- Budhavadi Location in Maharashtra, India Budhavadi Budhavadi (India)
- Coordinates: 18°31′14″N 73°51′24″E﻿ / ﻿18.5204303°N 73.8567437°E
- Country: India
- State: Maharashtra
- District: Pune
- Tehsil: Mawal

Government
- • Type: Panchayati Raj
- • Body: Gram panchayat

Area
- • Total: 139 ha (343 acres)

Population (2011)
- • Total: 457
- • Density: 330/km^{2} (850/sq mi)
- Sex ratio 246/211 ♂/♀

Languages
- • Official: Marathi
- • Other spoken: Hindi
- Time zone: UTC+5:30 (IST)
- Pin code: 410405
- Telephone code: 02114
- ISO 3166 code: IN-MH
- Vehicle registration: MH-14
- Website: pune.nic.in

= Budhavadi =

Village in Maharashtra

Budhavadi is a village in India, situated in Mawal taluka of Pune district in the state of Maharashtra.

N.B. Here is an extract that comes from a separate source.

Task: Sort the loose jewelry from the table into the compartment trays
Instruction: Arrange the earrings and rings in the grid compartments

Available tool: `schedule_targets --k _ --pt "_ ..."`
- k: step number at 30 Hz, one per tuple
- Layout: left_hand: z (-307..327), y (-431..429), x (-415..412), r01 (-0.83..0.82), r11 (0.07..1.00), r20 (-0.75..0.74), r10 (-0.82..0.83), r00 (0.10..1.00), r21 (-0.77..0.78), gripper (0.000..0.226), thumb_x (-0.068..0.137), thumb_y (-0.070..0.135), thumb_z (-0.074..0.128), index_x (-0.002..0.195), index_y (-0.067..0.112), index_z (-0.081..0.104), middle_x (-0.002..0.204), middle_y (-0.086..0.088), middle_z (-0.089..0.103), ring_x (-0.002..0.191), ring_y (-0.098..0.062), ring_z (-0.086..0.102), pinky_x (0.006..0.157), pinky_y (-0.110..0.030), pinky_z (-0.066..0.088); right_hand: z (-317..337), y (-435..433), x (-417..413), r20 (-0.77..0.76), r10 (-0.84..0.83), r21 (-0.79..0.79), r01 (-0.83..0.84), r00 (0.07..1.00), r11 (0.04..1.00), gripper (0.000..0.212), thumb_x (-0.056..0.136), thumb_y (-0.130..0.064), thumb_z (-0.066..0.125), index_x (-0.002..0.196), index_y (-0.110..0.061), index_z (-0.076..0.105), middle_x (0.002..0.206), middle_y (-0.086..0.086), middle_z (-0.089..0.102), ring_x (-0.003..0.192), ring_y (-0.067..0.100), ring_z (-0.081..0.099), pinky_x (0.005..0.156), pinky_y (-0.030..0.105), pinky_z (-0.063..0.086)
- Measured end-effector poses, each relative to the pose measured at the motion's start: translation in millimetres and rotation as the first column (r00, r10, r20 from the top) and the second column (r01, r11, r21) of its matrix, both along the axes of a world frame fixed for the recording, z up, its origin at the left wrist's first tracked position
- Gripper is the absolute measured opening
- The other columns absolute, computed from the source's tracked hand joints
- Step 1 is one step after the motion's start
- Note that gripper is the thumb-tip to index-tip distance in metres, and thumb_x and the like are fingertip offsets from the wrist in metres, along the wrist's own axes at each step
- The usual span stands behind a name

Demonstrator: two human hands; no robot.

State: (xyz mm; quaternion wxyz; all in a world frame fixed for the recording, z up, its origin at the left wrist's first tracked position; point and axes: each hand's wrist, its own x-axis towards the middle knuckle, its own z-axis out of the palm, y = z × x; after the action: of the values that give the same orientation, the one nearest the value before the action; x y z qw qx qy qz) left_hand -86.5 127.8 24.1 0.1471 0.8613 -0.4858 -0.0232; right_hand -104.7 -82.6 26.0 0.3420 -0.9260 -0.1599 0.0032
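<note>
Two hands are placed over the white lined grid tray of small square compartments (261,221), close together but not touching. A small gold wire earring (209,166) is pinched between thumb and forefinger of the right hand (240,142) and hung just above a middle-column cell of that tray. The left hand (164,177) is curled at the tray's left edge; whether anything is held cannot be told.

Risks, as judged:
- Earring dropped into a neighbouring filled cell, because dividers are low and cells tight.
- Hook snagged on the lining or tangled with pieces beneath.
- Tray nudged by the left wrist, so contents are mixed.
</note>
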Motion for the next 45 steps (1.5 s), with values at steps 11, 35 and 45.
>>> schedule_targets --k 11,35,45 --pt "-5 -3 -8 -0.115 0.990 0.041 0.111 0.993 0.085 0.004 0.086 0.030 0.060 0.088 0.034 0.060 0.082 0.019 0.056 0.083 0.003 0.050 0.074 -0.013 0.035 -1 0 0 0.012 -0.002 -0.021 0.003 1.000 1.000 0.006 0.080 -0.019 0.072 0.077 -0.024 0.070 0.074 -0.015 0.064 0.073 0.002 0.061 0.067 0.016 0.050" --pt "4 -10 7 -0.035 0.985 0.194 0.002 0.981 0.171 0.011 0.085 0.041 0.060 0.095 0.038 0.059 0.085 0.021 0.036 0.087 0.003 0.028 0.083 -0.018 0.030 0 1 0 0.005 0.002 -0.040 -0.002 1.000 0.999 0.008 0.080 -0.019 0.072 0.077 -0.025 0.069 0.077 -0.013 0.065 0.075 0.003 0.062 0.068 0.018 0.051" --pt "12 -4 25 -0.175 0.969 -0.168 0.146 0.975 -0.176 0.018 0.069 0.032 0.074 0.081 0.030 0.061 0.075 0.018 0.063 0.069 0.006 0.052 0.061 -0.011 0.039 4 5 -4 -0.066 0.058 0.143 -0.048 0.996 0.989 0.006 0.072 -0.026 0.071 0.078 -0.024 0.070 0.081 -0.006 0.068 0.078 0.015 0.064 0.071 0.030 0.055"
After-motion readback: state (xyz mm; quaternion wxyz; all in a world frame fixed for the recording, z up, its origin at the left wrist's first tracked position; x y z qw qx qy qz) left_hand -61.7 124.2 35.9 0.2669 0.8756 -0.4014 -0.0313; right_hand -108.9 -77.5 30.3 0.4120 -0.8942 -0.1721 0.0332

It encompasses an area of 139 ha.

==Administration==
The village is administrated by a sarpanch, an elected representative who leads a gram panchayat. At the time of the 2011 Census of India, the gram panchayat governed four villages and was based at Sangise.

==Demographics==
At the 2011 census, the village comprised 94 households. The population of 457 was split between 246 males and 211 females.

==Air travel connectivity==
The closest airport to the village is Pune Airport.